Bingo Tour is a skill-bingo mobile app developed by AviaGames. Before getting into the usual review sections, readers should understand the legal history around the publisher, because it materially affects the trust question.
Bingo Tour is published by AviaGames and distributed through the Apple App Store and Google Play. Like Bingo Cash and Blackout Bingo, it is not a licensed iCasino — it operates under the skill-game legal theory, with cash tournaments pitched as contests of skill. The core loop is head-to-head bingo against other players for real-money entry fees.
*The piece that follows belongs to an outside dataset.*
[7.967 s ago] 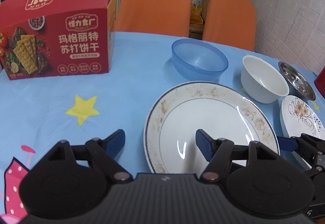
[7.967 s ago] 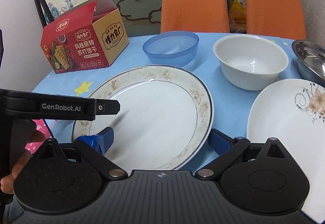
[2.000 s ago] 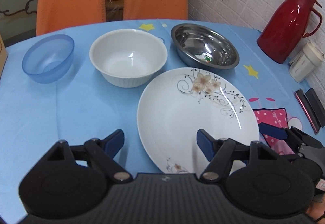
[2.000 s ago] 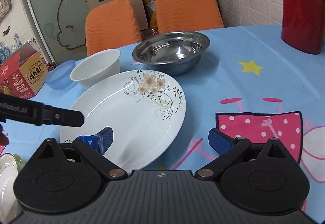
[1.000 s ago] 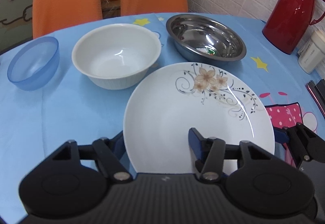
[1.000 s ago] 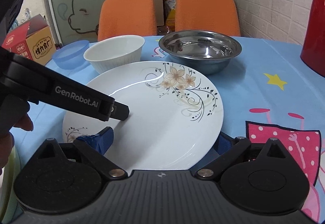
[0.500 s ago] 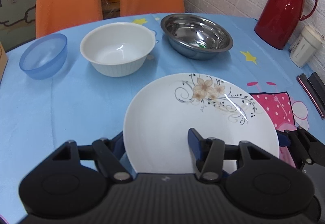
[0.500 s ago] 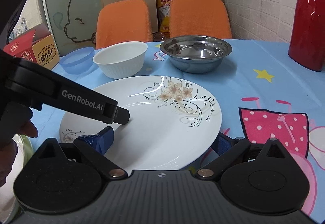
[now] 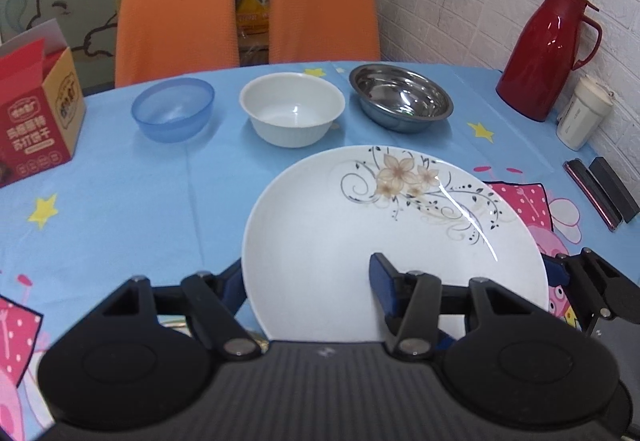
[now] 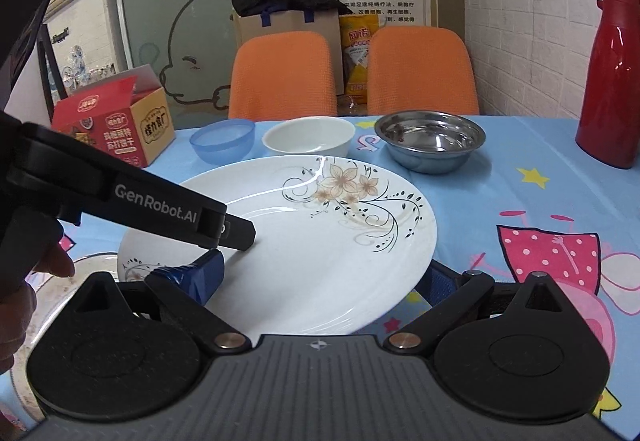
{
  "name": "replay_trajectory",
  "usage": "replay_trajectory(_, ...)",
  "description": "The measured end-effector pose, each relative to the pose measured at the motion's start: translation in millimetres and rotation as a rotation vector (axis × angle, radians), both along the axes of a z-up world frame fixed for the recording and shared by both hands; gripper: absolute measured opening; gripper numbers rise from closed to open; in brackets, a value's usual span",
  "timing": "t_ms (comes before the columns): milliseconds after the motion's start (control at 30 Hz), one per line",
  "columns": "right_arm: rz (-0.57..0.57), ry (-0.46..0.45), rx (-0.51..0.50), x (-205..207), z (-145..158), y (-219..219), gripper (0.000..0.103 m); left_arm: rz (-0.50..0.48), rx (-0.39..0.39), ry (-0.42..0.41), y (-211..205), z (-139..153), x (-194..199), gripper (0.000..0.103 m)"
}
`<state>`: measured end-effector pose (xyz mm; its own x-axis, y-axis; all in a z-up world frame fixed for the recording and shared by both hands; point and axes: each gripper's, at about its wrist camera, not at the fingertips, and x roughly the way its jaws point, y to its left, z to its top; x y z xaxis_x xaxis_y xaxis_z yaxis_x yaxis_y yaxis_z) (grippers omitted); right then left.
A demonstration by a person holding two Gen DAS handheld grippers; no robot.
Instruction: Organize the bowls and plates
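A white plate with a flower print is held off the table by both grippers. My left gripper is shut on its near left rim, one finger on top and one beneath. My right gripper is shut on its near right rim; the plate shows in the right wrist view. Behind stand a blue plastic bowl, a white bowl and a steel bowl. The rim of a brown-edged plate shows low at the left, under the held plate.
A red cracker box stands at the left. A red thermos and a white cup stand at the right by the brick wall. Dark flat items lie at the right edge. Two orange chairs stand behind the table.
Both grippers closed on the flowered plate and lifted it, carrying it back and to the left, away from the bowls. The brown-edged plate's rim has come into the right wrist view.
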<state>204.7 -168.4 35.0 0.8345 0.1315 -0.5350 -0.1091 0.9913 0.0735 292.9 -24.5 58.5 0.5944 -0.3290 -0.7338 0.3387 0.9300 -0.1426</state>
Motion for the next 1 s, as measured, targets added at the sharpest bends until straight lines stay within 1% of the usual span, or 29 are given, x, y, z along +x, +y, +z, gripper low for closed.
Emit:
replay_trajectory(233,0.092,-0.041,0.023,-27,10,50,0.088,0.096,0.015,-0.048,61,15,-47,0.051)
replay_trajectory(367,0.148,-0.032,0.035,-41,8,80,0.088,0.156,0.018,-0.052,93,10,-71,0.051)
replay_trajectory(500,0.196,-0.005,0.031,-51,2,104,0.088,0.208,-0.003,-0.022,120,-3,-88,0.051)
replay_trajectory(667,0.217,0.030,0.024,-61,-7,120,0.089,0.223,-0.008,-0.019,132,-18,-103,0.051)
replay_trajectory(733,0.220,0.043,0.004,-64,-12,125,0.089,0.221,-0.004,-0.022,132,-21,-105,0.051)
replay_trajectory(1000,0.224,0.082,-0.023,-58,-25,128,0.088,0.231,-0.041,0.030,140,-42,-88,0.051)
New players are typically offered a small bonus cash credit on first deposit. The operator does not publicly disclose a fixed headline bonus amount, and terms rotate. Bonus cash is restricted to tournament entries and is not independently withdrawable.
Bingo Tour is built around speed tournaments rather than traditional 75-ball or 90-ball rooms. Matches are short, power-ups drive scoring, and players receive identical ball sequences so results depend on reaction time and daubing efficiency.
Deposits and withdrawals run through PayPal and card processors. Withdrawals require identity verification. The operator does not publicly disclose average processing times; third-party reviews have reported multi-day holds.
Daily login bonuses, tournament ladders, and time-limited events are the main ongoing mechanics. There is no formal state-licensed VIP program.
This is where Bingo Tour stands apart from every other app in this roundup, and it is the section prospective players should read most carefully. In late 2023 and early 2024, a federal jury in the Northern District of California returned a verdict against AviaGames in a patent infringement case brought by Skillz Platform Inc. The jury awarded Skillz $42.9 million after finding AviaGames had willfully infringed six claims of US Patent No. 9,649,564. The verdict is publicly documented by Bloomberg Law, Law360, PocketGamer.biz, and VentureBeat, among other outlets.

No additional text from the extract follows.